Copy every line of the material exactly as it stands.

----

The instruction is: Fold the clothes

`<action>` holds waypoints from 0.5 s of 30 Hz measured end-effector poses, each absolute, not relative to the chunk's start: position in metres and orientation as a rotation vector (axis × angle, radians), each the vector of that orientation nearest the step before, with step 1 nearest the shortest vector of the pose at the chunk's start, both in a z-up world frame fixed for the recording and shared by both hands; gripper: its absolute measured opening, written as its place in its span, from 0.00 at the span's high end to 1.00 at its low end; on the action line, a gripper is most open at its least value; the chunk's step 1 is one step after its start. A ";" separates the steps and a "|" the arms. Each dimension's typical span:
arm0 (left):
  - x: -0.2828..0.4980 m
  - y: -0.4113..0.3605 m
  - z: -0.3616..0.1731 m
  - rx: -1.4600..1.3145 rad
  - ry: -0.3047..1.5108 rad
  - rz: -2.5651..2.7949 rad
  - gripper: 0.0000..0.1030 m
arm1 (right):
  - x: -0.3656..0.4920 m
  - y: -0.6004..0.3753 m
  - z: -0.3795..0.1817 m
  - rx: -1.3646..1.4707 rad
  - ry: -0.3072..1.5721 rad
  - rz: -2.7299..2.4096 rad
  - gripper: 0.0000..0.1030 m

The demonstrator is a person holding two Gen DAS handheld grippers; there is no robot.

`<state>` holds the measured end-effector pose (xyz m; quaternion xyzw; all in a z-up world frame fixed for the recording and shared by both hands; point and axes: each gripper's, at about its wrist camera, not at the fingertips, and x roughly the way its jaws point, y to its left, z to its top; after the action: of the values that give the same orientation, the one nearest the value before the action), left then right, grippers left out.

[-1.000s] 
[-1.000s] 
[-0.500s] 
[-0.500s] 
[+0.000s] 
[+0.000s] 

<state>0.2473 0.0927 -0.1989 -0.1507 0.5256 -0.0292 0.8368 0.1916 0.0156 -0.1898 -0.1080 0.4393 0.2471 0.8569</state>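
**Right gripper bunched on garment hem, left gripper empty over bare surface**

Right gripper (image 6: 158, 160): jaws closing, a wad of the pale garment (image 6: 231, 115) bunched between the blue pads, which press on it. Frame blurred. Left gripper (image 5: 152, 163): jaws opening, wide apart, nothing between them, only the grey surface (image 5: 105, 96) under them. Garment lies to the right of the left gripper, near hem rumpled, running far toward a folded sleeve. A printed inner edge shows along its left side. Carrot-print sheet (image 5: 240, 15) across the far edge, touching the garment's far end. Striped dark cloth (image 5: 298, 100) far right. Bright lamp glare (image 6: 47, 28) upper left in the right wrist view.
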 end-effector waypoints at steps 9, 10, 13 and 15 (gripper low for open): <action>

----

Output for this exercise.
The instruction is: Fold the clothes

`<action>` holds waypoints from 0.5 s of 30 Hz measured end-effector poses, each absolute, not relative to the chunk's start: position in metres and orientation as a rotation vector (axis × angle, radians), each the vector of that orientation nearest the step before, with step 1 nearest the shortest vector of the pose at the chunk's start, both in a z-up world frame fixed for the recording and shared by both hands; gripper: its absolute measured opening, written as its place in its span, from 0.00 at the span's high end to 1.00 at its low end; on the action line, a gripper is most open at its least value; the chunk's step 1 is one step after its start. A ";" separates the steps and a "|" the arms. Each dimension's typical span:
arm0 (left):
  - x: -0.2828..0.4980 m
  - y: -0.4113..0.3605 m
  - z: -0.3616..0.1731 m
  - rx: -1.4600..1.3145 rad
  - ry: -0.3047..1.5108 rad
  - rz: -2.5651..2.7949 rad
  - gripper: 0.0000..0.1030 m
arm1 (right):
  - x: -0.3656..0.4920 m
  - y: -0.6004..0.3753 m
  - z: -0.3795..0.1817 m
  - rx: -1.3646..1.4707 rad
  - ry: -0.3072..1.5721 rad
  - rz: -2.7299..2.4096 rad
  - gripper: 0.0000..0.1030 m

The demonstrator is a person holding two Gen DAS handheld grippers; there is no robot.

`<state>` holds the measured end-effector pose (xyz m; quaternion xyzw; all in a z-up world frame fixed for the recording and shared by both hands; point and axes: each gripper's, at about its wrist camera, not at the fingertips, and x roughly the way its jaws point, y to its left, z to its top; after the action: of the values that give the same orientation, the one nearest the value before the action), left then right, grippers left out.

[-1.000s] 
[-1.000s] 
[-0.500s] 
[-0.500s] 
[+0.000s] 
[+0.000s] 

<state>0.2473 0.0927 -0.1989 -0.1507 0.5256 -0.0292 0.8368 0.1916 0.0156 -0.1898 -0.1080 0.4393 0.2471 0.8569</state>
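**Right gripper bunched on garment hem, left gripper empty over bare surface**

Right gripper (image 6: 158, 160): jaws closing, a wad of the pale garment (image 6: 231, 115) bunched between the blue pads, which press on it. Frame blurred. Left gripper (image 5: 152, 163): jaws opening, wide apart, nothing between them, only the grey surface (image 5: 105, 96) under them. Garment lies to the right of the left gripper, near hem rumpled, running far toward a folded sleeve. A printed inner edge shows along its left side. Carrot-print sheet (image 5: 240, 15) across the far edge, touching the garment's far end. Striped dark cloth (image 5: 298, 100) far right. Bright lamp glare (image 6: 47, 28) upper left in the right wrist view.
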 end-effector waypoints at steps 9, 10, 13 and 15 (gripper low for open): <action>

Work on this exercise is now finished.